AN: A pretty shockingly cynical co-option of the vitalism of funk and disco that quickly descends into MOR froth after an attention-grabbing intro.

JG: Bloody hell, did this flaccid, uninspired, sub-Mike Love crap really get into the Top 10 when The Beach Boys’ own Surf’s Up album sold about five copies?

TM: Carrot-topped Tory songster produces wimpy, inane ode to the weather, the city and a baby. He was later responsible for a preposterous science-fiction concept album and TV-musical (as brilliantly featured here).

91. 50 Cent - 'Candy Shop'
(2005, #4, TM)

DL: Misogynist 50 Cent really is a caricature of an absolute penis isn't he? After Eminem, such a shame to see Dre back something so cliched. Worst euphemisms for blow jobs in the history of music too.

AN: 50 Cent is so, so fucking terrible. For me he will always epitomise the awful mood of 2003, the year casual venality broke: Bush, Blair, Iraq, reaction in the air; The Darkness on the radio, Jonathan Ross on the box, Mohican haircuts, and just around the corner was the next entry …

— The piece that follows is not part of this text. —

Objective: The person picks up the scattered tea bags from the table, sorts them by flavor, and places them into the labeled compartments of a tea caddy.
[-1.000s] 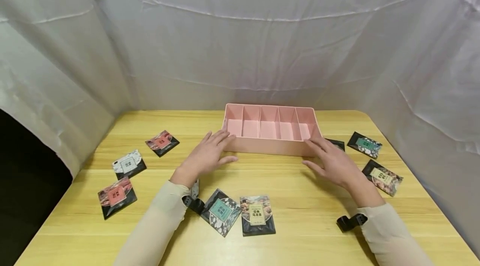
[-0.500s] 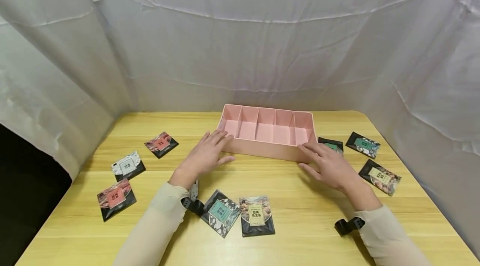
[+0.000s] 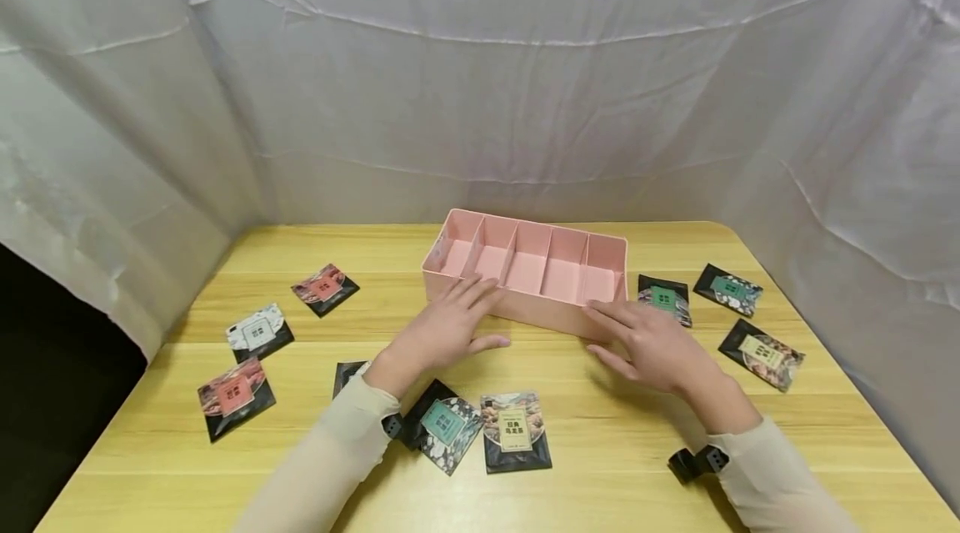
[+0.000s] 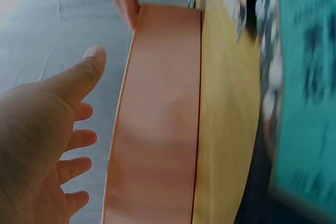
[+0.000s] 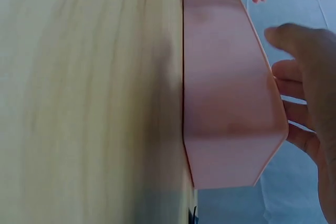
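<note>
A pink divided organizer box stands at an angle at the back of the table, its right end nearer to me. My left hand reaches over the middle of its front wall, fingers loosely spread and overlapping the rim in the head view. In the left wrist view those fingers and thumb hold nothing. My right hand is at the front right corner, and in the right wrist view its relaxed fingertips rest along the top rim. No sachet shows inside the compartments.
Near my left forearm lie a green-labelled tea sachet and a yellow-labelled tea sachet. A red-labelled sachet and others are at the left; a green-labelled sachet and others at the right. A grey curtain hangs behind.
The box has turned, its right end coming toward me. My left hand has left the front left corner and moved right along the front. My right hand has shifted slightly left and nearer.
</note>
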Tool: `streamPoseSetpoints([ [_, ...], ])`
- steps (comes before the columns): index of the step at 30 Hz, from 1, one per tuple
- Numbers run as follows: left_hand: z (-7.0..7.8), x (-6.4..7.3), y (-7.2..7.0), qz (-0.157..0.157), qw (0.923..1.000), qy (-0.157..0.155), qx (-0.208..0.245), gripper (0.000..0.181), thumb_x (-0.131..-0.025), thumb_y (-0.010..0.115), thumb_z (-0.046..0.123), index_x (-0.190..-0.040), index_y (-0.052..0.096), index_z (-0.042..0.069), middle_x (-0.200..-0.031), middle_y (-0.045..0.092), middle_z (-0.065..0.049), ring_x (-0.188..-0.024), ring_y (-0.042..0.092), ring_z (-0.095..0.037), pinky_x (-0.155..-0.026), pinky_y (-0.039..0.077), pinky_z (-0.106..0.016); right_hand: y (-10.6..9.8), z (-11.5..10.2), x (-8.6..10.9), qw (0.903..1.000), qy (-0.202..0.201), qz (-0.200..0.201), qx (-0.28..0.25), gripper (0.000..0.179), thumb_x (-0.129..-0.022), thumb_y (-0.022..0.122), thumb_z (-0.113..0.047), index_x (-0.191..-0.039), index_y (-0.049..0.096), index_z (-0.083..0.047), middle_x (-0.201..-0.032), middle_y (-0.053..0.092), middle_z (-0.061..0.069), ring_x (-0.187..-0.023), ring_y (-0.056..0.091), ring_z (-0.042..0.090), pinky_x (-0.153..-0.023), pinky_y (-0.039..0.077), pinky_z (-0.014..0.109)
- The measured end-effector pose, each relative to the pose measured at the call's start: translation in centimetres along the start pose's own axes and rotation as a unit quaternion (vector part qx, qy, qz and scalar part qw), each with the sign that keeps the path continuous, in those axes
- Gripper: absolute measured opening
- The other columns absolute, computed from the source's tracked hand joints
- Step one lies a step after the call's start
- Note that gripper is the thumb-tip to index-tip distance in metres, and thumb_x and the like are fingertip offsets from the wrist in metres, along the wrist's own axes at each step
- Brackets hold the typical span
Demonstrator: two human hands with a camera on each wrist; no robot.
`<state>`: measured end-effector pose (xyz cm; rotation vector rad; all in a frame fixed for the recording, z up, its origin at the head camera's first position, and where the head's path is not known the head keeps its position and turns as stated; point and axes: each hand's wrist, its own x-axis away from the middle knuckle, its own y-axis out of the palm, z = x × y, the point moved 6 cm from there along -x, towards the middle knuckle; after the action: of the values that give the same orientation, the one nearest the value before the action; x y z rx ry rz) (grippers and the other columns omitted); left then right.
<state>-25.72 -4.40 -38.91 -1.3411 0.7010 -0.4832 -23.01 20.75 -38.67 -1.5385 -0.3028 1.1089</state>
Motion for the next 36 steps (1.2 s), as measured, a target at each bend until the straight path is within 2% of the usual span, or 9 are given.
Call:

JG: This is the sound of 50 Cent ordering a young woman to perform sexual favours for him. Hideous.

TM: Can he sound anything other than arrogant and unpleasant? Ah, what great days in 2005: Bush and Blair; the public lapping up sub-prime mortgages, thinking they can live the 50 Cent life. Fuck 'bling'.

90. The Libertines - 'Can't Stand Me Now'
(2004, #2, AN)

DL: Self-mythologising, glorified demo from band who were for the most part pure image over substance. Typifies the gaping universe between their popularity and rather non-existent cultural contribution.

AN: Thankfully I feel like I don’t have to go to any great lengths to convince people why The Libertines were so vastly obnoxious any more. But I would just like to remind people that Pete Doherty once tried to justify his heroin habit by saying that his mum would rather he was a drug addict than a vicar.

JG: I appreciate the autobiographical nature of this song, but I never really got the Libertines. It all sounded like a bit of an East London in-joke to me. Plus, that Carl Barat is an offensively earnest little runt, no?

TM: I wouldn’t put this higher than #108 or #102, but it is bog-standard stocking filler from Hexham’s most improvident son. Just a bit dull, really; sign of the undue sway of folk like The Strokes.

Well facking futile, indeed.
89. Adele - 'Chasing Pavements'
(2008, #2, BB)

DL: Can't say it does much for me, but it doesn't drive a grinding churn into the very pit of my stomach like the opening notes of 'Someone Like You'. Big hit, but now dwarved by omnipresent successors.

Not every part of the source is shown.